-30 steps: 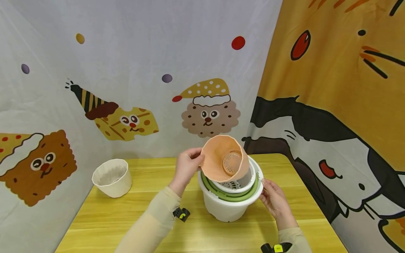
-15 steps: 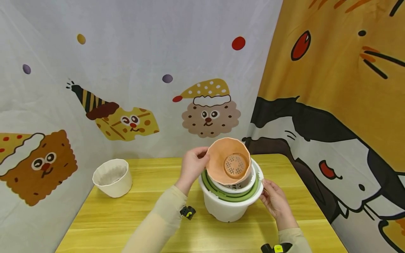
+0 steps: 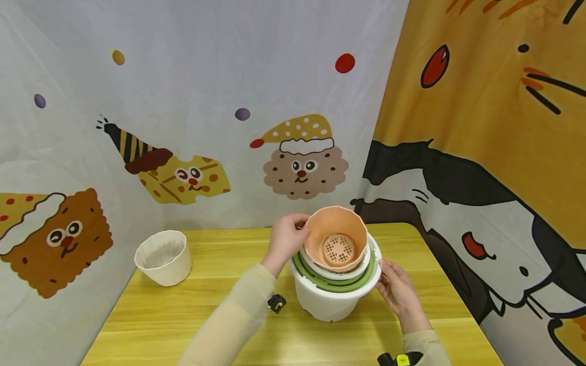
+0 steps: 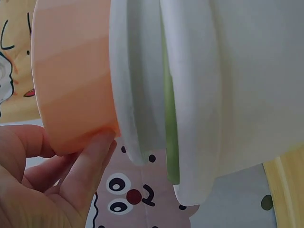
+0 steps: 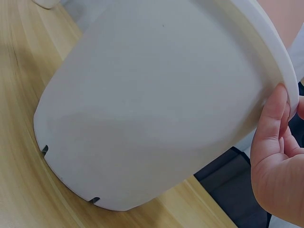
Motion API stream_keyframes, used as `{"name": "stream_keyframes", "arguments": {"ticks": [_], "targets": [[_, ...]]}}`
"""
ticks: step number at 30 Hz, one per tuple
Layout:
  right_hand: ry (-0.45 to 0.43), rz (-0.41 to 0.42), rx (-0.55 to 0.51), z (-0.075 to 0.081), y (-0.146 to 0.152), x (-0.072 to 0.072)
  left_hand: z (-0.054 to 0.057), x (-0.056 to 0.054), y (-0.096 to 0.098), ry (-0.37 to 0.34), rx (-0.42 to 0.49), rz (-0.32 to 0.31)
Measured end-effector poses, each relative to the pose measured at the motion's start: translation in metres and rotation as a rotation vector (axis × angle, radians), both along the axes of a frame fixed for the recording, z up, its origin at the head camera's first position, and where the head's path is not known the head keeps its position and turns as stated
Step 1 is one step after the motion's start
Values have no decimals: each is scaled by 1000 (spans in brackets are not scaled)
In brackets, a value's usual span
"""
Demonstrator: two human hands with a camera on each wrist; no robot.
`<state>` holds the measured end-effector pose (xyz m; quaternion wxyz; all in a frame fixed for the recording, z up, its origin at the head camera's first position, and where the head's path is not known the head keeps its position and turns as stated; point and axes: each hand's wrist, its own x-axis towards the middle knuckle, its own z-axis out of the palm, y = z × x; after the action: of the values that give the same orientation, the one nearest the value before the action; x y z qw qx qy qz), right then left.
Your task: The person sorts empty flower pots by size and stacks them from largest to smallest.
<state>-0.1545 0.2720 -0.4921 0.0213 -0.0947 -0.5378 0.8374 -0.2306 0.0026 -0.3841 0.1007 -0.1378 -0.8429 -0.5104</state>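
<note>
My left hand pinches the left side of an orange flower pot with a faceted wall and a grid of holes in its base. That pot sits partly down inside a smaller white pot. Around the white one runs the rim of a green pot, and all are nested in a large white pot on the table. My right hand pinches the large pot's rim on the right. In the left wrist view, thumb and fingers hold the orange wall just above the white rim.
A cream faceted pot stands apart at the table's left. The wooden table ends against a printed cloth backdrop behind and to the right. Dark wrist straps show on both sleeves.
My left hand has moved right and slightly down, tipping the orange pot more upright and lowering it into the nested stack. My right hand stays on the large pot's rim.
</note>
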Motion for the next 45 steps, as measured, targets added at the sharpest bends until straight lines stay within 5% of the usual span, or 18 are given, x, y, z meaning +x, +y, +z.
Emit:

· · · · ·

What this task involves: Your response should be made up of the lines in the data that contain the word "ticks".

Written solution:
Motion API stream_keyframes, used as `{"name": "stream_keyframes", "arguments": {"ticks": [_], "targets": [[_, ...]]}}`
ticks: step number at 30 Hz, one per tuple

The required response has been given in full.